Country music’s glittering beacon Dolly Parton is trading the stage for the spotlight in a major way: Universal Pictures has greenlit From Smoky Mountain Cabin Dreams to Hollywood Glow, a sweeping biopic chronicling the icon’s rise from a poverty-stricken Tennessee cabin to global stardom. Announced Wednesday at a star-studded press event at Dollywood — with Parton herself emceeing in a custom rhinestone gown — the film promises to capture her unfiltered journey of grit, glamour, and grace. “I’ve sung my story a thousand times,” Parton quipped, her signature laugh echoing through the Pigeon Forge theme park. “Now it’s time someone else lip-syncs it — and honey, with my wigs, it’ll be a hoot!”

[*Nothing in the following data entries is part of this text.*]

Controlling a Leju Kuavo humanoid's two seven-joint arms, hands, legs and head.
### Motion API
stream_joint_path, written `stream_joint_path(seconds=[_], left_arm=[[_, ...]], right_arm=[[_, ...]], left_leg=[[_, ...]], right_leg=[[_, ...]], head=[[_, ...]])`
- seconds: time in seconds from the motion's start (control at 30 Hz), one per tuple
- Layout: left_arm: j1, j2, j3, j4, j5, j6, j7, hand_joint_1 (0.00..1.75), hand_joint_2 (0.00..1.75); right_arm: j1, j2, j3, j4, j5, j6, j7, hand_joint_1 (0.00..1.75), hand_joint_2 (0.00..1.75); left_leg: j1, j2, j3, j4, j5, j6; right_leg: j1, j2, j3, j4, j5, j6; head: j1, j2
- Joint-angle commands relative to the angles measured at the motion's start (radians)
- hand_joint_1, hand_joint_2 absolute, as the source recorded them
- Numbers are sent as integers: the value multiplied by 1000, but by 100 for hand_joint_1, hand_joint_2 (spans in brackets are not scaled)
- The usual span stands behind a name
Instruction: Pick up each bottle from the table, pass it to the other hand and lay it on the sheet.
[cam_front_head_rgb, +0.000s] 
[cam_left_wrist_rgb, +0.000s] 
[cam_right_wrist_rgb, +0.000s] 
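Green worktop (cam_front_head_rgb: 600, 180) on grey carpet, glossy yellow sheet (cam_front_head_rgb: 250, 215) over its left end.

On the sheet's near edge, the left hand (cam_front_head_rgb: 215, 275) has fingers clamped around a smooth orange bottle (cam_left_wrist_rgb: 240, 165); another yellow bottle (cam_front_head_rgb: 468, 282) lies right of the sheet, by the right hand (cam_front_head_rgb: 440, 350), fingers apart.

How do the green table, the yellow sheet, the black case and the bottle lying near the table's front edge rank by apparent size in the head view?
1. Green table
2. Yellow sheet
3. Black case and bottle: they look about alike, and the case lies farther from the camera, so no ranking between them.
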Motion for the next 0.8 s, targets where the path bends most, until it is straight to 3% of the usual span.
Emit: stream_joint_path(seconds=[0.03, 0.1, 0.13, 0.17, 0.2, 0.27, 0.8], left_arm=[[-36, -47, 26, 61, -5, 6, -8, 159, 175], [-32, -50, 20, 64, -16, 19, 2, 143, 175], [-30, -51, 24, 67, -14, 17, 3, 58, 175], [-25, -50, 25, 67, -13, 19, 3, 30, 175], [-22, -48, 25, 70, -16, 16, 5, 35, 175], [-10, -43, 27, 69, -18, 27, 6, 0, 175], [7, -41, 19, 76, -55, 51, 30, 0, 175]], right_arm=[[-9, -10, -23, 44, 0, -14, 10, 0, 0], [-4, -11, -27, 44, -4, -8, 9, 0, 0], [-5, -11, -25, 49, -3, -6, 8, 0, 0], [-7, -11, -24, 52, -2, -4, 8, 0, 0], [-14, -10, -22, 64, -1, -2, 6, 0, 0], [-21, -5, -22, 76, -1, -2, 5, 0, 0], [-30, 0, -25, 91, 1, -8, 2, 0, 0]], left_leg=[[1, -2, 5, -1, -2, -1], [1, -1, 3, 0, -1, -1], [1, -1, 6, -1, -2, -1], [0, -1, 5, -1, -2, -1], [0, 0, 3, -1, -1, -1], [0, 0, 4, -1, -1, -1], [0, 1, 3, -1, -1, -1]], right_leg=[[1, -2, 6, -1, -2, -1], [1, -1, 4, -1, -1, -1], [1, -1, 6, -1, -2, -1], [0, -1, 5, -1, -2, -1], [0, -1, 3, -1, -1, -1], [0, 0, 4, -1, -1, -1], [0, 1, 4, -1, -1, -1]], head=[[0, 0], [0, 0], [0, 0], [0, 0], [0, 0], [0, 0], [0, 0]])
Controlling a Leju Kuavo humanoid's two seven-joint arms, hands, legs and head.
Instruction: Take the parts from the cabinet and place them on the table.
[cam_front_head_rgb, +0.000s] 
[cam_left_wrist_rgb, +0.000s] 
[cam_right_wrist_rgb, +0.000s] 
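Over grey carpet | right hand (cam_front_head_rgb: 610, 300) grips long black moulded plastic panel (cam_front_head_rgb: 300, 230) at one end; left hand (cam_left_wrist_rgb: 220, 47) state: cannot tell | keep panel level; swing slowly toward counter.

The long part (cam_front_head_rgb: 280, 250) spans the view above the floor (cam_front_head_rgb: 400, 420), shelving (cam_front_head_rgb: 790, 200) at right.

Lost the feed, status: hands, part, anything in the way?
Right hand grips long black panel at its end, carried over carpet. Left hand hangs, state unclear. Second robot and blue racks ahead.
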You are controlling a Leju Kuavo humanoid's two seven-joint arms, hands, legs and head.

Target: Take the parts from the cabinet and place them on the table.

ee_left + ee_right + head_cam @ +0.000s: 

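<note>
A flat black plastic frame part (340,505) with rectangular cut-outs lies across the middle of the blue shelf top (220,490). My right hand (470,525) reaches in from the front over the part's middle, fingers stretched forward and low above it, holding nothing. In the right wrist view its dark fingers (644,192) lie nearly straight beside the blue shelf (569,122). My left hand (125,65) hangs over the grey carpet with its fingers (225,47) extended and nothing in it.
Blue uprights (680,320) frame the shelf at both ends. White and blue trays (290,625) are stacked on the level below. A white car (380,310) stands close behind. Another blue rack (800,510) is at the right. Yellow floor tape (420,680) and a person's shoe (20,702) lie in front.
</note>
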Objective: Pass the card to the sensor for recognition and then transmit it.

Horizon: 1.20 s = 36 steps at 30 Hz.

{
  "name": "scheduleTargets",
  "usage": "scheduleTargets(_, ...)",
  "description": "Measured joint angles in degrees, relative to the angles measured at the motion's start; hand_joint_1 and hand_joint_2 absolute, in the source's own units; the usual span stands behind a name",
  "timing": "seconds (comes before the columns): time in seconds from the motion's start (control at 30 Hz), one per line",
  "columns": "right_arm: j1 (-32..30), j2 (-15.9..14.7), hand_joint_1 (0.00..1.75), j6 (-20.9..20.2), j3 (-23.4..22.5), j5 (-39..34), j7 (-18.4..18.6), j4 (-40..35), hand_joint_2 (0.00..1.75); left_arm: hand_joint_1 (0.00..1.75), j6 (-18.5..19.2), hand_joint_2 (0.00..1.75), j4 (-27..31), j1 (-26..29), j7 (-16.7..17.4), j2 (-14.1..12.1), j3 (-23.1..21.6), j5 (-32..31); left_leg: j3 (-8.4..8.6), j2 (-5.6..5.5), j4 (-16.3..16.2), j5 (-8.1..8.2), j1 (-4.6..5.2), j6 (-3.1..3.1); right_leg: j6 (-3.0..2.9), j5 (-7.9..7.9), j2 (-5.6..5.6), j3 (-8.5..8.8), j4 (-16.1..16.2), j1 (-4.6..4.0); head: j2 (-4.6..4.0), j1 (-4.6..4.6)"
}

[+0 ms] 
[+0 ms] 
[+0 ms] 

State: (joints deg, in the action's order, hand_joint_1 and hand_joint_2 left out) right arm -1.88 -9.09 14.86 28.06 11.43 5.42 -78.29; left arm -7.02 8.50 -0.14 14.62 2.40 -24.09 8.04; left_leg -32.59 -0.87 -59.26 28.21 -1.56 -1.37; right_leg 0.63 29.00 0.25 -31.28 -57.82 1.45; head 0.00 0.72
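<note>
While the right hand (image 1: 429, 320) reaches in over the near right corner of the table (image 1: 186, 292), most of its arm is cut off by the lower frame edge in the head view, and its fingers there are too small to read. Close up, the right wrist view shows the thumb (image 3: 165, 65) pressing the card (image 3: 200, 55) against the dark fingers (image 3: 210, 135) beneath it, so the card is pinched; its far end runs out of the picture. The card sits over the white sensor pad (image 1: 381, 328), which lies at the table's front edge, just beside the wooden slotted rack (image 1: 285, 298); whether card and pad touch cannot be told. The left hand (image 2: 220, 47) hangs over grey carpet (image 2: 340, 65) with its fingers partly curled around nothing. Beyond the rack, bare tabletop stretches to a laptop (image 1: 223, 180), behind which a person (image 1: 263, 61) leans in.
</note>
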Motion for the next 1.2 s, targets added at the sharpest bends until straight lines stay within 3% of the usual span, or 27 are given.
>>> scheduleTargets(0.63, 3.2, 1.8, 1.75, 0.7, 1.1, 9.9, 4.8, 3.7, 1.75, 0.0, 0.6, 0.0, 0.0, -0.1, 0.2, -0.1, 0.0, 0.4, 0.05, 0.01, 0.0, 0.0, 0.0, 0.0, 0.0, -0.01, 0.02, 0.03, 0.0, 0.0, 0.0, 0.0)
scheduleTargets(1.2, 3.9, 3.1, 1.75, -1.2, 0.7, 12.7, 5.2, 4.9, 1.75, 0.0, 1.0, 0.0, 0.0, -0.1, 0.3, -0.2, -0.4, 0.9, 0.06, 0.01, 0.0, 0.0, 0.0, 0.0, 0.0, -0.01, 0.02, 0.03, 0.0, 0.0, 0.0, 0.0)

Directed by acclaimed filmmaker Callie Khouri (Thelma & Louise, Oscar winner for Best Screenplay), the biopic is slated for a November 2026 release, timed to coincide with Parton’s 80th birthday. Parton serves as executive producer alongside Reese Witherspoon’s Hello Sunshine and her own DP Productions, ensuring “every sequin and setback feels true to Dolly.” The script, penned by Hidden Figures scribe Allison Schroeder, draws from Parton’s 2025 memoir Songteller: My Life in Lyrics and hours of archival footage. “Dolly’s not just a survivor — she’s a creator,” Khouri said. “This film celebrates the woman who turned ‘no’ into ‘9 to 5’ and poverty into philanthropy.”

Casting buzz is electric. Emerging Broadway sensation Kerry Butler — fresh off a private reading for Parton’s Dolly: An Original Musical, set for Nashville’s Tennessee Performing Arts Center this summer before Broadway in 2026 — is in final talks to portray young Dolly (ages 10–30). “Kerry’s got the twang, the sparkle, and the sass,” Parton gushed. “She belted ‘Jolene’ in my living room and I swear, I saw my 13-year-old self staring back.” For mature Dolly, Oscar nominee Scarlett Johansson is circling the role, with Parton herself cameo-ing as a sassy narrator and singing coach. “Scarlett’s got the pipes and the heart,” Parton told Variety. “Plus, she can rock a wig like nobody’s business.” Supporting turns include Sydney Sweeney as a fiery Porter Wagoner-era Dolly and Timothée Chalamet as a fictionalized young Carl Dean, her steadfast husband of 59 years.
The plot arcs from Parton’s 1946 birth in a Locust Ridge cabin — one of 12 kids in a one-room home without electricity — through her Opry debut at 13, the highs of The Porter Wagoner Show duets, and the lows of her 1974 split with Wagoner (including the lawsuit that inspired “I Will Always Love You”). Flash-forwards hit ’80s Hollywood (9 to 5, her Oscar-nominated theme), the 1990s Dollywood empire, and 2020s triumphs like funding Moderna’s COVID vaccine ($1 million donation) and her Imagination Library (200 million+ books gifted). “It’s not a fairy tale,” Schroeder emphasized. “It’s Dolly’s real magic — turning hardship into hits, doubt into Dollywood.”
Production kicks off January 2026 in Knoxville, with shoots at the actual Parton family cabin (now a museum) and Pinewood Studios for recreated Music Row. The soundtrack, helmed by Parton’s Butterfly Records, features re-recorded classics by Butler and Johansson, plus new originals: a gospel duet with Parton and Witherspoon on “Coat of Many Colors.” Budgeted at $65 million — with tax breaks from Tennessee — the film eyes a fall festival premiere at TIFF, Dolly’s adopted hometown fest.
Parton’s reaction? Pure joy with a side of sass. “I’ve turned down biopic pitches for years — too many wanted to sand down my edges,” she said at the event, flanked by goddaughter Miley Cyrus and Reba McEntire. “This one’s got the sparkle and the struggle. From cabin dreams to Hollywood glow — that’s my glow-up, y’all.” Fans, already petitioning for cameos from Beyoncé (who covered “Jolene” in 2024’s Cowboy Carter), flooded social media with #DollyOnScreen, amassing 5 million impressions overnight.
As Parton eyes 80, this biopic cements her as country’s unyielding queen. “I’ve always said, be who you are,” she reflected. “This movie’s my mirror — big hair, bigger heart.” Lights, camera, Dolly: the silver screen’s about to get a whole lot more fabulous.